In the summer of 1772, R. Shneur Zalman of Liadi came to Rovno, where the Maggid was living. When R. Zusia told him that R. Dov Ber had asked that he come, R. Shneur Zalman sighed deeply and fainted. Even after he revived, he was feeble and bedridden. R. Menachem Mendel of Vitebsk and R. Zusia went to tell the Maggid what had occurred. His reaction: "R. Zalmanyu," for thus did he refer to his beloved Talmid, "has the feelings of a son. I was like a son to my Rebbe, the Baal Shem Tov, and he is like my son."
His pupils did not understand R. Shneur Zalman's weakness and their rebbe's reaction to it until that winter, in the month of Kislev. At that time, looking at the mournful faces of his disciples, who realized that their master was nearing death, the Maggid told them: "What you feel now, R. Zalman felt last summer."
Each year on the first evening of Rosh HaShanah, Eliyahu the Prophet appeared to R. Elimelech of Lizensk, revealing something from Above. In the year 1772, he told R. Elimelech that the world exists because of the prayers of three Tzaddikim, and he identified them. R. Elimelech was amazed that the Maggid was not among them. He later understood why - the Maggid passed away shortly thereafter.
Since one never know when his last day will be, I therefore write these words to my dear, beloved son, the holy Tzaddik Avrahaminyu:
The will was signed by the Maggid and witnessed by R. Azriel Meisels and R. Shlomo of Lutzk.
The Maggid then lapsed into a lengthy silence, closed his eyes, and appeared to doze. R. Zusia tiptoed into the room, and the Maggid awoke and beckoned him with a weak motion of his hand. As he approached the Maggid's bed, the master grasped R. Zusia's right hand, looked into his eyes, and whispered in a faint but clear voice: "You, Zusia, are mine in this world, and in the next world you will be next to me, as body and soul are joined." His head fell onto the pillow as his strength faded, but his eyes remained fixed on R. Zusia.
Again he drifted off into slumber. "Where is Menachem Mendel?" he asked upon awakening, his voice even weaker than before.
"Menachem Mendel of Vitebsk is not here," replied R. Shneur Zalman.
"Is R. Yehudah Leib HaCohen here?" the Maggid inquired, sounding like his end was very near.

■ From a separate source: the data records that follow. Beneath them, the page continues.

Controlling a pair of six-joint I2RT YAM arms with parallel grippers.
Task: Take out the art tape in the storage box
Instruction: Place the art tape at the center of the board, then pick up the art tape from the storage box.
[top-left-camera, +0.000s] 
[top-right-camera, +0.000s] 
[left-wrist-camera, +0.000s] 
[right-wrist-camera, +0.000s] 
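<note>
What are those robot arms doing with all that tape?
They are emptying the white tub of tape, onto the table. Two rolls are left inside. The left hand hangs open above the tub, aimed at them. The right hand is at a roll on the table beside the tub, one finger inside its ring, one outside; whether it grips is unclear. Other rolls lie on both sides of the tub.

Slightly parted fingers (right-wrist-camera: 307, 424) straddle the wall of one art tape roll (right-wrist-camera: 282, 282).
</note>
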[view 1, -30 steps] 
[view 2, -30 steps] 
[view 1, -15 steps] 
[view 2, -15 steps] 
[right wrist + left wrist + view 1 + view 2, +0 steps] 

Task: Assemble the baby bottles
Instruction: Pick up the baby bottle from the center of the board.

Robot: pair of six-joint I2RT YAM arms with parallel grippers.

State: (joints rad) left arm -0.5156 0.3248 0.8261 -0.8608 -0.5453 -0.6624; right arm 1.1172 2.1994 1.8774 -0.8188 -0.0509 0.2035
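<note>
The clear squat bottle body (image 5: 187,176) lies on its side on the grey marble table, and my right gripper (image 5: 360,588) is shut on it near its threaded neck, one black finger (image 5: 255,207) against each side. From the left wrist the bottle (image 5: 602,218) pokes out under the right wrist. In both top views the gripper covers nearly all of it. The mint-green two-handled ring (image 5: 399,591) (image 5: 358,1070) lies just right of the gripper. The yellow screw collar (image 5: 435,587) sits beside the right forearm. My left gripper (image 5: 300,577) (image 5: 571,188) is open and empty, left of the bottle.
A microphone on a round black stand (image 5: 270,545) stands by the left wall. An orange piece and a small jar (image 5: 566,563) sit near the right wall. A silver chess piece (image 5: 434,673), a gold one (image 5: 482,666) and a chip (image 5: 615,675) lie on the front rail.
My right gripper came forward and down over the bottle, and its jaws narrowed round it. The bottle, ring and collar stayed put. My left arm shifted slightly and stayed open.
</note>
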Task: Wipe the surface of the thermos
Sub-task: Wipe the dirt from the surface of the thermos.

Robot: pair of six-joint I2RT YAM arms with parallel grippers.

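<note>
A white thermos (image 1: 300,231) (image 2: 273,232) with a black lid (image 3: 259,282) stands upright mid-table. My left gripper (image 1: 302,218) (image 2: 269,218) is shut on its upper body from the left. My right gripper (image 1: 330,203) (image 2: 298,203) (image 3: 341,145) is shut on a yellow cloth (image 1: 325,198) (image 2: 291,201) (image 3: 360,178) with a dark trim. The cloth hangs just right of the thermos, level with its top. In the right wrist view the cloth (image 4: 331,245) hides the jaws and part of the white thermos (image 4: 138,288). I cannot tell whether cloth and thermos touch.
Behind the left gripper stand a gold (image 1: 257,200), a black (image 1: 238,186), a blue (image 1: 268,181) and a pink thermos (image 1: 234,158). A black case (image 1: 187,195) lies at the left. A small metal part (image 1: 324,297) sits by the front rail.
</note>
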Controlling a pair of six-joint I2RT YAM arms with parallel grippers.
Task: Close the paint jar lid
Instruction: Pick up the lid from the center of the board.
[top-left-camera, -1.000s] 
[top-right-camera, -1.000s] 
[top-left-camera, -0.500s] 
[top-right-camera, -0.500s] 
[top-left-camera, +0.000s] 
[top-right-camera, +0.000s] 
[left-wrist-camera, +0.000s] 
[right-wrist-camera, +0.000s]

"R. Yehudah Leib HaCohen is here," answered R. Shneur Zalman.
As R. Yehudah Leib drew near the bed, the Maggid lifted his head off the pillow and took R. Yehudah Leib's right hand. "You will also be close to me," he told him, "for the 'lips of a Kohen guard knowledge' [Malachi 1:7] and knowledge is my realm." His lips moved distinctively, his voice clear and sure.
He then turned to R. Shneur Zalman. "Zalmanyu," he said, "give me your hand. You will remain alone, you are for yourself - you have your own way. You will need a lot of help from Heaven. I will yearn for you very much, and God willing, I will save you from all your troubles."
After bidding his other disciples farewell, he cried, "Where's Avraham? Where are you, my son? I don't see you!"
They found him locked away in his room and brought him to the Maggid.
"Avraham," he said in an unmuffled voice that had regained some strength, "I don't have to tell you anything. Continue on your holy path. Listen to Zalmanyu and things will be good for you. But above all, do not afflict yourself, for a small hole in your body can leave a large hole in the soul, and your neshamah is unique." The Maggid stared intently at his son for a long while, awaiting a reply. But the Malach was silent.
At this point the Maggid said, "good-night," closed his eyes, and fell asleep. On the nineteenth of Kislev, wrapped in Tefillin, his face aflame, the Maggid returned his soul to its Maker.
The Maggid was buried in Onipol. Chassidim say he traded places with R. Yaakov of Onipol, a protege of the Baal Shem, who was buried in Mezritch. Interestingly, it was R. Yaakov who mentioned the Maggid to the Baal Shem Tov before their first meeting. Later, R. Zusia and R. Yehudah Leib HaCohen were buried near the Maggid, in fulfillment of his promise to be with him in the next world. R. Mordechai of Chernobyl (1770-1837) once remarked that these grave sites had the fragrance of Gan Eden.